Ages Eligible for Study

21 years to 45 years (Adult)

Accepts Healthy Volunteers

Yes

Description

Inclusion Criteria:

  • Female, 21 - 45 years of age desiring permanent birth control
  • Agreement to use temporary birth control (excluding IUC) until documented occlusion
  • Sexually active (minimum of 4 coital acts per month) with male partner who is not known or suspected to be sterile
  • At low risk for sexually transmitted infection and / or monogamous
  • Reasonably certain subject is not pregnant at time of screening and procedure visits
  • Willing to accept the risk of pregnancy while relying solely on FemBloc for contraception
  • Signs informed consent agreeing to the protocol requirements and is able to meet the trial schedule

Exclusion Criteria:

  • Uncertainty about the desire to end fertility
  • Suspected or confirmed pregnancy
  • Prior tubal surgery
  • Uterine anomaly such as unicornuate, bicornuate, arcuate, septate, and didelphic
  • Known endometrial or myometrial conditions (e.g. submucous leiomyoma) or uterine position (e.g. retroflexion or anteflexion) that would interfere with insertion tube midline fundal placement, access to uterine cornua, or lateral deployment of the catheters
  • Any condition which may prohibit proper visualization of the cervix or not allow the uterus to be appropriately instrumented
  • Active or untreated pelvic infection
  • Presence or suspicion of gynecologic malignancy
  • Any condition or medical treatment (e.g. systemic corticosteroids or chemotherapy) that compromises immune system
  • Post-partum or pregnancy termination <6 weeks of scheduled procedure
  • Complicated IUC removal on the day of FemBloc treatment (e.g. use of intracavitary instrument for removal, bleeding, excessive pain)
  • Scheduled to undergo concomitant intrauterine procedures at the time of FemBloc treatment or planning any uterine procedure within the 3 months after treatment
  • Known hypersensitivity to cyanoacrylate or formaldehyde
  • Prior history of ectopic pregnancy
  • Abnormal uterine bleeding of unknown etiology
  • Any general health condition or systemic disease that may represent, in the Investigator's opinion, a potential increased risk associated with device use or pregnancy, or that would not allow them to complete the trial

Study Plan

This section provides details of the study plan, including how the study is designed and what the study is measuring.

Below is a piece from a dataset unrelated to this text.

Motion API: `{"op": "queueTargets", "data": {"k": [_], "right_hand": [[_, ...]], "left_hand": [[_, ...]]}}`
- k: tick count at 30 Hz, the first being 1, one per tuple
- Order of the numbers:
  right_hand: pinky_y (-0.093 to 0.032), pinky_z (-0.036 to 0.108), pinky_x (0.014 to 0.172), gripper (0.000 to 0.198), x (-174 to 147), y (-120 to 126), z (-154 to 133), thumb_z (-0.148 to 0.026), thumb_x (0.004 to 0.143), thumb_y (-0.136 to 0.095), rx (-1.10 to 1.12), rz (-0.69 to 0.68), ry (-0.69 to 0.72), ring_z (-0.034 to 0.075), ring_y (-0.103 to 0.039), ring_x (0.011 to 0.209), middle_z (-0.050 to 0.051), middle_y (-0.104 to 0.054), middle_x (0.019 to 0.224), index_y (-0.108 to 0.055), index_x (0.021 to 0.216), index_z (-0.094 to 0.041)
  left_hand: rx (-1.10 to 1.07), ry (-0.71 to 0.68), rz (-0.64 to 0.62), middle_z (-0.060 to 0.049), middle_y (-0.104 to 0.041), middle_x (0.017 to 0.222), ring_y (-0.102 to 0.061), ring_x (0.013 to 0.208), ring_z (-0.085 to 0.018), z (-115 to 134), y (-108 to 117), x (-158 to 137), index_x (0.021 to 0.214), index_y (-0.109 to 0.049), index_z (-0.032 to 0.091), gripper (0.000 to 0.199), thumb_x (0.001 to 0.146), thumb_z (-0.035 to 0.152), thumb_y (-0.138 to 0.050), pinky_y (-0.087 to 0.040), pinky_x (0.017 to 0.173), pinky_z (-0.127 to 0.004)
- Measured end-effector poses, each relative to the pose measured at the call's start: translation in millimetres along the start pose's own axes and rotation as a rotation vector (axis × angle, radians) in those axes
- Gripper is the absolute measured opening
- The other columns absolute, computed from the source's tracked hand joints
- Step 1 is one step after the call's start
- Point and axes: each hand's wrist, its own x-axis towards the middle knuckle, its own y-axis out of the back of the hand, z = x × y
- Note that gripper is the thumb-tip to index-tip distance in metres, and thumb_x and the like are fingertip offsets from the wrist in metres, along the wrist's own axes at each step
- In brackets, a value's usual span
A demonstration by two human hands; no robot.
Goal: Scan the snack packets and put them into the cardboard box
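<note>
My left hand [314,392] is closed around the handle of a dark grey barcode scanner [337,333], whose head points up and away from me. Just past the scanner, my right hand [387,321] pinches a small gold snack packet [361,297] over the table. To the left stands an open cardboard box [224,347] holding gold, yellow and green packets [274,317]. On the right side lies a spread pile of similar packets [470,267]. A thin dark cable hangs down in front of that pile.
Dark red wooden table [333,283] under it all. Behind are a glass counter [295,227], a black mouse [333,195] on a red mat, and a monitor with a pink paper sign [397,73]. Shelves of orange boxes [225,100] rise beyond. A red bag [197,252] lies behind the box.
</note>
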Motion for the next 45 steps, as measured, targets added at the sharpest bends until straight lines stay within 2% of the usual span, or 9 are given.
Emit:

How is the study designed?

Design Details

  • Primary Purpose: Prevention
  • Allocation: N/A
  • Interventional Model: Single Group Assignment
  • Masking: None (Open Label)

Arms and Interventions

Participant Group / Arm
Intervention / Treatment
Experimental: FemBloc® Permanent Contraceptive System
Treatment of women who desire permanent birth control (female sterilization) by occlusion of the fallopian tubes.
Device: FemBloc® Permanent Contraceptive System
The FemBloc Permanent Contraceptive System consists of treatment with a Delivery System and Biopolymer, and a confirmation test with the FemChec® Tubal Occlusion Confirmation device as part of a sonographic hysterosalpingogram (Sono HSG).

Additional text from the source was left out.